Methods: A total of 603 women aged 15 and older were enrolled from the Sexually Transmitted Infection (STI) clinic at Haukeland University Hospital, Norway, in 2007. Only 31 women were older than 35 years. Cervical swabs and urine samples were tested with BDPT for all participants. In cases of discrepant test results from a given patient, both samples were retested by Cobas TaqManCT and a Polymerase Chain Reaction (PCR)-method (in-house). Prevalence of C. trachomatis, sensitivity, and specificity were estimated by latent class analysis using all test results available. Bootstrap BC confidence intervals (10 000 computations) were estimated for sensitivity and specificity, and their differences in cervix vs. urine tests.

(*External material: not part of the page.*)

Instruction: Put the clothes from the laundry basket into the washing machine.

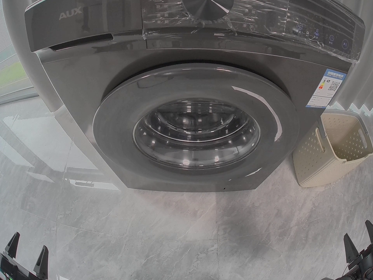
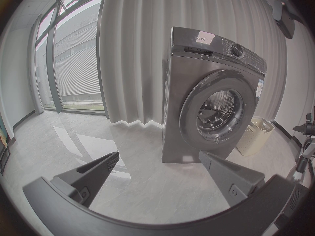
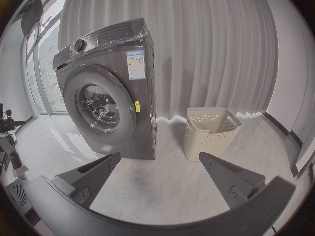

Results: A total of 1809 specimens were collected from 603 patients. 80 women (13.4%) were positive for C. trachomatis. Among these, BDPT identified 72 and 73 as positive in cervix and urine samples, respectively. Of the 523 C. trachomatis negative women, BDPT identified 519 as negative based on cervical swabs, and 514 based on urine samples. Sensitivity for cervical swabs and urine samples with the BDPT were 89.0% (95% CI 78.8, 98.6) and 90.2% (95% CI 78.1, 95.5), respectively. The corresponding values for specificity were 99.2% (95% CI 98.3, 100) and 98.3% (95% CI 96.4, 100).
Conclusions: This study indicates that urine specimens are adequate for screening high-risk groups for C. trachomatis by the SDA method (BDPT). Such an approach may facilitate early detection and treatment of the target groups for screening, and be cost-effective for patients and the health services.